Wordstar(s) Il tormento creativo dell’artista

L’allestimento del Teatro Stabile del Veneto, andato in scena, in bilico fra ricerca e sperimentazione, nel l’autunno del 2011, è stato ripreso e replicato in diversi teatri veneti

“WordStar, il più diffuso programma di scrittura prima dell’avvento di Microsoft Word. Niente più stelle, solo parole. Allo stesso modo, come un programma di scrittura ormai obsoleto, si spegne un vecchio scrittore, Samuel – direttamente ispirato alla figura e alla biografia di Samuel Beckett – , incalzato dal ricordo della moglie e dell’amante, entrambe inaspettatamente morte prima di lui, e tormentato dalla presenza del direttore di una rivista di studi a lui dedicata, che cerca di carpirgli un’ultima ‘illuminante’ dichiarazione”. Vitaliano Trevisan

La letteratura mette di fronte al fallimento?
Le esistenze artistiche sono sterili umanamente, ma per fortuna ogni stella è una parola, che unita ad un’altra con lo stesso filo aiuta a non perdersi. Le lettere sono stelle cadenti nella notte di Beckett trasfigurata in Wordstar(s), il testo di Vitaliano Trevisan allestito da Giuseppe Marini per il Teatro Stabile del Veneto. WordStar è un diffuso programma di videoscrittura che precede l’avvento di Microsoft Word, e un tributo all’essenza della scrittura di Beckett nei suoi ultimi giorni prefigurati, all’assenza di un soggetto negato che ragiona per esclusione.
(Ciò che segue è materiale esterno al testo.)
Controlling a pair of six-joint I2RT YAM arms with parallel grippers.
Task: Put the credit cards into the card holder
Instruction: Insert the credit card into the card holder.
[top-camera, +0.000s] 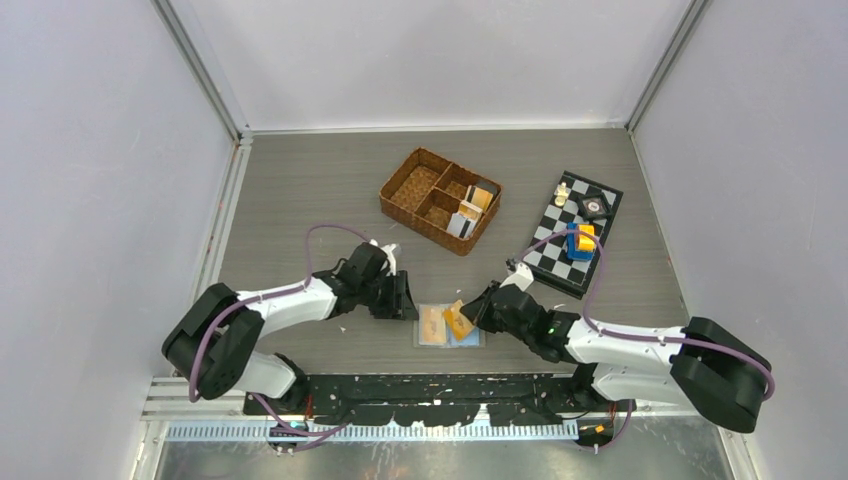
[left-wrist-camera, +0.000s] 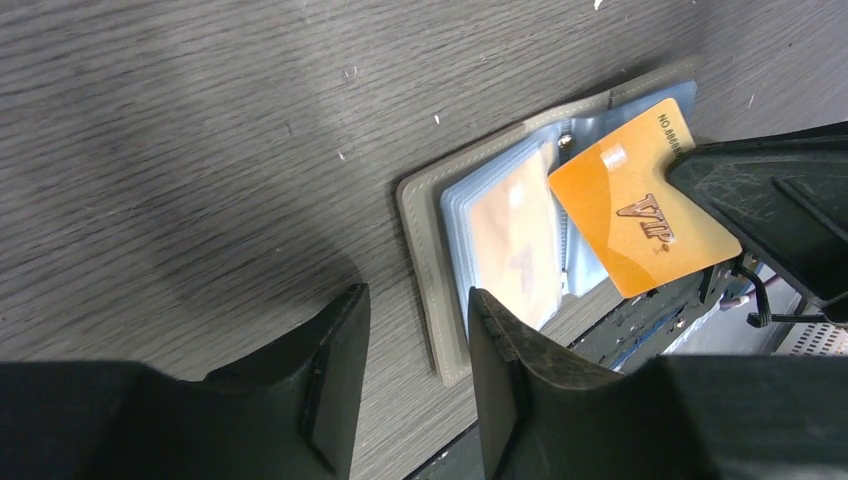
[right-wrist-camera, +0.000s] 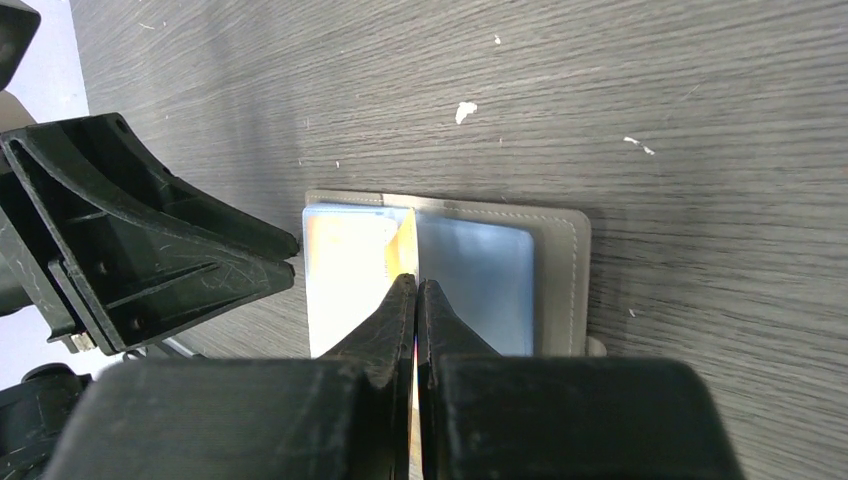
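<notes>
The card holder (top-camera: 470, 338) lies open near the table's front edge, its grey-olive cover (left-wrist-camera: 425, 220) framing clear blue sleeves. One sleeve on its left page holds a pale orange card (left-wrist-camera: 515, 240). My right gripper (right-wrist-camera: 416, 283) is shut on an orange credit card (left-wrist-camera: 630, 215) marked VIP and holds it tilted over the holder's middle fold (right-wrist-camera: 403, 250). My left gripper (left-wrist-camera: 418, 298) hangs open at the holder's left edge, with nothing between its fingers. More credit cards (top-camera: 470, 210) stand in the wicker basket.
A brown wicker basket (top-camera: 410, 185) with compartments sits at the back centre. A chessboard (top-camera: 560, 262) with a blue and orange object (top-camera: 580, 240) and small pieces lies at the right. The table's front edge and the arms' base rail (left-wrist-camera: 650, 320) run just beside the holder.
</notes>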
Il gigante irlandese ha espresso la sofferenza di un uomo immerso in paesaggi deserti, che sopravvive nell’inezia e nella paralisi, esprimendo le frustrazioni in ragionamenti che impediscono l’itinerario psicologico. Il testo di Trevisan fa del linguaggio usato la propria narrazione. Wordstar(s) è una partitura priva di punteggiatura e con gli ‘a capo’ delle strutture versali. Il sottotitolo della pièce, “ritratto di scrittore come uomo vecchio”, ha evocato nel regista Marini il titolo di un quadro di Francis Bacon. L’arte del pittore è ripresa nella scenografia, nella luce e nel colore, che riesumano le ombre inquietanti, deformi e liquefatte dei suoi quadri, in quella spietata deflagrazione dell’equilibrio della condizione umana che faceva carne da macello delle proporzioni dei ritratti di Velàsquez.

Terzetto spezzato

Il primo atto si apre in un interno, una scena arredata con un letto e una scrivania, un armadio e una poltrona, accanto a cui giace una bombola di ossigeno, su un tappeto di moquette rossa dove si agita Sam, farfugliando a proposito di un lavoro teatrale rappresentato erroneamente in Olanda. Sfinito dall’idea di vestirsi, viene colto da un acciacco alla schiena, raccoglie la polvere: queste le azioni sfatate nella convinzione che la scrittura non sia democratica, pur essendo l’unica presenza che rende l’essere umano un’accumulazione di presupposti. Al flusso monologante fanno da contrappunto le due figure femminili di Suzanne e Billie. La moglie, rinchiusa nell’armadio mentre cuce, e l’amante, di cui sfavilla come una fantasmagoria soltanto la testa impalata sull’asse di un paralume rosso, conversano post mortem. La prima descrive il suo incontro con lo scrittore, un’ esperienza predestinata a divenire il sogno di una cella nel battere a macchina i suoi testi e combattere gli editori, mentre l’amante, un’attricetta da quattro soldi, sembra aver lasciato tutto all’immaginazione. Sam affossa in una valigia la testa, mima il gesto di scrivere nell’aria rinchiudendone il contenuto nel pugno serrato, e improntandosi dei suoi stessi frammenti, afferra il libro di Dante, “portando con sé l’inferno”.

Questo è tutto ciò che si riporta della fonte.